= PROBLEM =
Beneath this instruction is a listing; print exactly the lines in it starting at the line that contains "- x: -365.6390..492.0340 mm" and going through the line that contains "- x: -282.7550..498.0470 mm".

####################

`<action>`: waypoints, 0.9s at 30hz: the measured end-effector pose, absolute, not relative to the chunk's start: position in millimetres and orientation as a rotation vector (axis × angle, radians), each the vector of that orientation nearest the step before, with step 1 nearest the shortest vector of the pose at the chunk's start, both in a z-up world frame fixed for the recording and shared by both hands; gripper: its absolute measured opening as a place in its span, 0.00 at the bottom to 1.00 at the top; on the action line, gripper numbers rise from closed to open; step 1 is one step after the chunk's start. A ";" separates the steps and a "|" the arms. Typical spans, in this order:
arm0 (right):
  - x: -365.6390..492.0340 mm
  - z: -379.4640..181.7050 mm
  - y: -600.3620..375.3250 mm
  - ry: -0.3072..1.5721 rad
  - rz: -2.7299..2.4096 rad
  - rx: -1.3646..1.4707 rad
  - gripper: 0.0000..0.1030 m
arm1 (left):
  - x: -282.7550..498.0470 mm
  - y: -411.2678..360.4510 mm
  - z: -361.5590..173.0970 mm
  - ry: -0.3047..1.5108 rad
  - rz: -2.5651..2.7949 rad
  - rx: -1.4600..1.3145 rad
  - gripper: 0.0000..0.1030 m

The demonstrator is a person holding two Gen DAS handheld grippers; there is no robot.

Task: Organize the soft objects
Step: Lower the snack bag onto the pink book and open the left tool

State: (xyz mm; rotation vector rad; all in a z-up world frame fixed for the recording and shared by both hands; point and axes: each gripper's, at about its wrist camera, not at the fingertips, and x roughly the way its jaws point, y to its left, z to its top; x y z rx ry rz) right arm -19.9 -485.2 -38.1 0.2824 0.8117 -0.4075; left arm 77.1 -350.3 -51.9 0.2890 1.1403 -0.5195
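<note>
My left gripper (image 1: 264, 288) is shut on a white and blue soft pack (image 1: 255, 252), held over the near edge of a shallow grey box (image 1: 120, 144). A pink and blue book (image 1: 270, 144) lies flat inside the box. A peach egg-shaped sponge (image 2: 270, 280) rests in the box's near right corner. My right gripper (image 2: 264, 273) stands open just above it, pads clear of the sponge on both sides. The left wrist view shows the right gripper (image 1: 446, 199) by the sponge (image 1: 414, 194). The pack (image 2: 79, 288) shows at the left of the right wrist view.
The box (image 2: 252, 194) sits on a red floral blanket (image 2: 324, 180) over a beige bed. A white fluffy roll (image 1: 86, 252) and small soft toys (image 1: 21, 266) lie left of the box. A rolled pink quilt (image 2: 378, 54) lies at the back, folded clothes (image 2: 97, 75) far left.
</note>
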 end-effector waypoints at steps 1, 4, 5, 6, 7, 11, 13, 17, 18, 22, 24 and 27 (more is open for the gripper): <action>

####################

= EXERCISE RESULT =
  - x: -365.6390..492.0340 mm
  - z: -379.4640..181.7050 mm
  - y: -600.3620..375.3250 mm
  - ry: -0.3072..1.5721 rad
  - rz: -2.7299..2.4096 rad
  - rx: -1.3646..1.4707 rad
  - gripper: 0.0000..0.1030 m
arm1 (left):
  - x: -282.7550..498.0470 mm

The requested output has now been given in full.